## What the exercise asks
A copy is needed of each line in the records that has the word "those".

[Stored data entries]
>>
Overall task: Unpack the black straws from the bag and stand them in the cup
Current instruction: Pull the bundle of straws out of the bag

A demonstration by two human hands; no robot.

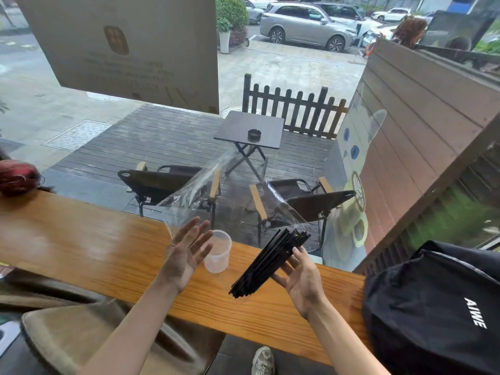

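Observation:
A bundle of black straws [259, 269] lies slanted across the fingers of my right hand [303, 282], which grips it above the wooden counter [81, 239]. A piece of clear plastic [281, 207] sticks up from the bundle's far end. My left hand [186, 255] is raised with its palm turned right and its fingers spread, holding nothing. Just above and behind it hangs a clear plastic bag [197, 185] in the air; I cannot tell whether it touches the hand. Between my hands a clear plastic cup [219, 253] stands upright on the counter with no straws in it.
A black backpack [433, 307] sits on the counter at the right. At the counter's far left end lies a dark red bundle [16, 177]. Behind the counter is a window, with chairs and a small table outside. A shoe [263, 361] shows below the counter.

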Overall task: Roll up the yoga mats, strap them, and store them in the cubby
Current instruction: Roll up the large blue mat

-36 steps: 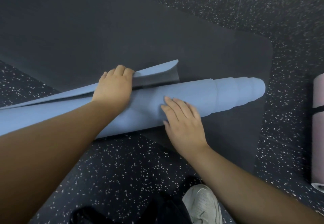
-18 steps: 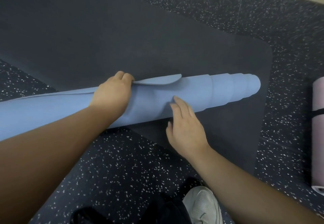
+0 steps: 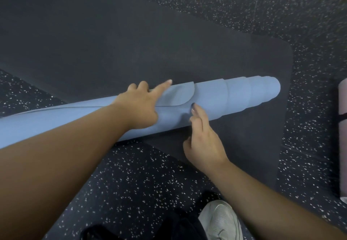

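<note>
Speckled dark rubber floor (image 3: 131, 174) covers the room, and on it lies a flat black mat (image 3: 131, 42). Across the near edge of this black mat rests the rolled blue mat (image 3: 216, 98), with its long axis going from left to right and slightly away toward the right. Its right end (image 3: 266, 91) is not even; the layers step out like a telescope. The loose corner flap (image 3: 178, 95) lies on top of the roll. The left hand (image 3: 139, 106) rests on the roll just left of this flap, fingers spread and the index finger straight, so it grips nothing. The right hand (image 3: 202, 142) is at the near side of the roll, fingers straight, only the tips touching it below the flap. Both hands are near the middle, and the uneven end lies to the right, closer to the right hand. At the far right edge lies a pink rolled mat (image 3: 342, 127) with a dark strap (image 3: 342, 116). A white shoe (image 3: 219, 221) shows below.
</note>
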`<state>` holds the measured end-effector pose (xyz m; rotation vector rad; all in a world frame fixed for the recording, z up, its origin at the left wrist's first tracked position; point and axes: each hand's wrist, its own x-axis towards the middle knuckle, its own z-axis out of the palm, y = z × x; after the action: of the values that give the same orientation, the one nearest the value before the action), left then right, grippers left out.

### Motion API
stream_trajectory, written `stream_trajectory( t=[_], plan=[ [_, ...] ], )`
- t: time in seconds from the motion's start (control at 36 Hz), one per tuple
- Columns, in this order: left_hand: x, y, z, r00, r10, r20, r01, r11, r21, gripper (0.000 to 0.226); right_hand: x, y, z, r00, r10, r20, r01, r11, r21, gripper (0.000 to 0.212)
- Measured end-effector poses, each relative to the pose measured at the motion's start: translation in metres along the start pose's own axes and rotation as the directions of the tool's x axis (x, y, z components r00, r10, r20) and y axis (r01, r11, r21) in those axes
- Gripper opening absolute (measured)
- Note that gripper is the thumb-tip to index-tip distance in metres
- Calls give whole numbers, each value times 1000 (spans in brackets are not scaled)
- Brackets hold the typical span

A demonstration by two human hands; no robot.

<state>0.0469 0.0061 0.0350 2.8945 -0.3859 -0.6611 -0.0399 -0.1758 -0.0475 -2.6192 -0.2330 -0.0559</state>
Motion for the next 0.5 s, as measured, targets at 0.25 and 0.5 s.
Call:
stream_trajectory(
  t=[0.25,0.5],
  plan=[
    [14,38,11,994,89,57,-93,992,85,69,2,15,-12,1000,-11,9,10,999,42,54],
    [32,46,6,992,120,47,-123,991,54,105,7,29,-21,988,-152,-8,152,985,86,51]
  ],
)
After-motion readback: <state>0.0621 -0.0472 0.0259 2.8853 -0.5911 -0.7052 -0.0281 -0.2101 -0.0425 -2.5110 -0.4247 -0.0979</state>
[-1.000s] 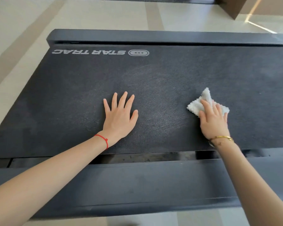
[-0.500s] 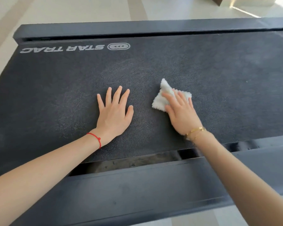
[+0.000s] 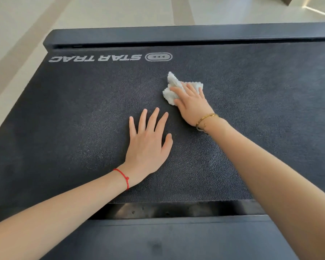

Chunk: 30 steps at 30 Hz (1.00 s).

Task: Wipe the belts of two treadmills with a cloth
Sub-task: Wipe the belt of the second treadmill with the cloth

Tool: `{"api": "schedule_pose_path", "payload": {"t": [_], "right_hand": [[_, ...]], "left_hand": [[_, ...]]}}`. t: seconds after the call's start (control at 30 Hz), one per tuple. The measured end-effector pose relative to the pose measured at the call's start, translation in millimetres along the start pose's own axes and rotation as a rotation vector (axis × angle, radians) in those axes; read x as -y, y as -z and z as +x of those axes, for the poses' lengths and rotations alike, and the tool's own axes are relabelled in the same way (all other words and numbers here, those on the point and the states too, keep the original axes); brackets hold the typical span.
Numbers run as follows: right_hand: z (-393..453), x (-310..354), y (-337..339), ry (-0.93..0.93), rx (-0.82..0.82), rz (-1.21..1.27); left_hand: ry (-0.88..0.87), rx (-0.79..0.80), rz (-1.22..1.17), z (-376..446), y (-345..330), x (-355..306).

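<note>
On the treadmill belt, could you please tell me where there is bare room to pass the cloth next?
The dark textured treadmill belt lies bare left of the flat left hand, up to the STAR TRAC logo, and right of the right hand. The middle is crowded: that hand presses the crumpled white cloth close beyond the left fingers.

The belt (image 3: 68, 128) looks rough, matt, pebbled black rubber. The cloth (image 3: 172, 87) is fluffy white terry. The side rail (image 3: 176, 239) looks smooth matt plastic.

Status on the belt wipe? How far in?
Done: nothing clearly finished; the belt shows only faint smear marks near the middle. In hand: right hand presses the white cloth mid-belt, left hand braced flat. Left: belt edges; second treadmill isn't in view.
</note>
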State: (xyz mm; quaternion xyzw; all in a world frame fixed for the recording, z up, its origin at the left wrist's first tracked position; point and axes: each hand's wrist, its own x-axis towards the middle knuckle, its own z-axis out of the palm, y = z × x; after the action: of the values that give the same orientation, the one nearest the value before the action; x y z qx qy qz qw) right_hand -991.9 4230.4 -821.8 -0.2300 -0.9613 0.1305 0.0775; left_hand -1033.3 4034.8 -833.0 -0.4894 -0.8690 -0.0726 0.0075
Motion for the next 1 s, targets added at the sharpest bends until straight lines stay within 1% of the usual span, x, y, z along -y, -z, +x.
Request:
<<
## Response area
- Measured end-effector poses, each relative to the pose measured at the motion's start: translation in metres along the start pose's own axes and rotation as the directions of the tool's x axis (x, y, z components r00, r10, r20) and y axis (r01, r11, r21) in those axes
Tool: `{"api": "schedule_pose_path", "payload": {"t": [_], "right_hand": [[_, ...]], "left_hand": [[_, ...]]}}`. t: seconds after the call's start (control at 30 Hz), one per tuple. The measured end-effector pose relative to the pose measured at the call's start, translation in millimetres along the start pose's own axes and rotation as a rotation vector (axis × angle, radians) in those axes; read x as -y, y as -z and z as +x of those axes, for the poses' lengths and rotations alike, and the tool's own axes are relabelled in the same way (all other words and numbers here, those on the point and the states too, keep the original axes); brackets hold the typical span.

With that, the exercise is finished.